» Work to be completed
Search the records for the word "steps". Copy every line where it appears.

Records from a dataset

Start of Block

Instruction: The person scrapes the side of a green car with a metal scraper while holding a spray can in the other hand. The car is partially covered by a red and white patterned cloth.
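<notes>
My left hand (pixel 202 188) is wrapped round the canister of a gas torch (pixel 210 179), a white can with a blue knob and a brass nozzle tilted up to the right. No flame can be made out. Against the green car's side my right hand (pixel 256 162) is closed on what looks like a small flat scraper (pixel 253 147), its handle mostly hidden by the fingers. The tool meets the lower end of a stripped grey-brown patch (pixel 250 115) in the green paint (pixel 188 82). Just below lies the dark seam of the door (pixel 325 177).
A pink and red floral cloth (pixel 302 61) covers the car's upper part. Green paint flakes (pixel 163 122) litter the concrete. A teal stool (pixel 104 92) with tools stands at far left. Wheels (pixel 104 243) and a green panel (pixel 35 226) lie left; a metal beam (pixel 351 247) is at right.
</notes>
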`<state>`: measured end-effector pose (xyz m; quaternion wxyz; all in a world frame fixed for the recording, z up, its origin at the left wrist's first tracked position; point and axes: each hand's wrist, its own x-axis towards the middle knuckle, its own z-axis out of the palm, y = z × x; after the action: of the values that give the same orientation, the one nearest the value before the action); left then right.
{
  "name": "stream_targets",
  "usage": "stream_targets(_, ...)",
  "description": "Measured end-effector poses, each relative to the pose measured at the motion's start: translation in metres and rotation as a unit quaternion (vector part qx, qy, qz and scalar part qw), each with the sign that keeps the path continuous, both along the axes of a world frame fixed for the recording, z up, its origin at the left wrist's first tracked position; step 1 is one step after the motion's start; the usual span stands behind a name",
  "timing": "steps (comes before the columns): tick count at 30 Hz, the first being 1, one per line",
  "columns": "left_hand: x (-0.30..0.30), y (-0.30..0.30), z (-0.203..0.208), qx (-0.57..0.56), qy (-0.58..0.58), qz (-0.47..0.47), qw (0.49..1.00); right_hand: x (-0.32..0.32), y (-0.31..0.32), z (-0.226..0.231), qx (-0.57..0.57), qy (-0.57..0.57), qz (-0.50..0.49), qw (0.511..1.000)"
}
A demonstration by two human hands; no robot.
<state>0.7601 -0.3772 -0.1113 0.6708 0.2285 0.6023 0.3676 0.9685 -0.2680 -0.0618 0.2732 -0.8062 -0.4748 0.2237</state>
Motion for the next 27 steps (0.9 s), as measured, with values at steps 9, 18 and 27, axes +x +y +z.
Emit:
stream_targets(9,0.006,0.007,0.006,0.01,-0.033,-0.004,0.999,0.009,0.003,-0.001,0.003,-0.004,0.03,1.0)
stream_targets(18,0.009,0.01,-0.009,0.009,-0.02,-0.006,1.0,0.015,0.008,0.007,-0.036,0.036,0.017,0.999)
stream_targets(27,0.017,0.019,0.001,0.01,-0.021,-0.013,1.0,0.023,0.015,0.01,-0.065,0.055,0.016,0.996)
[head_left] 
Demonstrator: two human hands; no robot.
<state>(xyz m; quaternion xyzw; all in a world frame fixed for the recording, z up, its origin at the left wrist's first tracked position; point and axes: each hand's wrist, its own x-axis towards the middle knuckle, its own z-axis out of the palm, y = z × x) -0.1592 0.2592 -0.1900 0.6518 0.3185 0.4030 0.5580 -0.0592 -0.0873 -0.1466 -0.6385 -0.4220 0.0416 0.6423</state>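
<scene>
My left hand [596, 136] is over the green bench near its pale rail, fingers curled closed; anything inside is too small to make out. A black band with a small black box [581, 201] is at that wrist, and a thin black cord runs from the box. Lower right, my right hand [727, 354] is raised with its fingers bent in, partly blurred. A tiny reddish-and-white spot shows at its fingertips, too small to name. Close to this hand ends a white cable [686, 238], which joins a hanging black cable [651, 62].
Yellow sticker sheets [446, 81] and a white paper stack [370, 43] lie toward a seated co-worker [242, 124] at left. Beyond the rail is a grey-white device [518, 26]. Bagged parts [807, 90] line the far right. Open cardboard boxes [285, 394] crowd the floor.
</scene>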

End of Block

» Output for this exercise
  "timing": "steps (comes before the columns): tick count at 30 Hz, the first being 1, one per line",
Motion for the next 27 steps (0.9 s), as measured, with values at steps 9, 18 and 27, axes +x +y +z.

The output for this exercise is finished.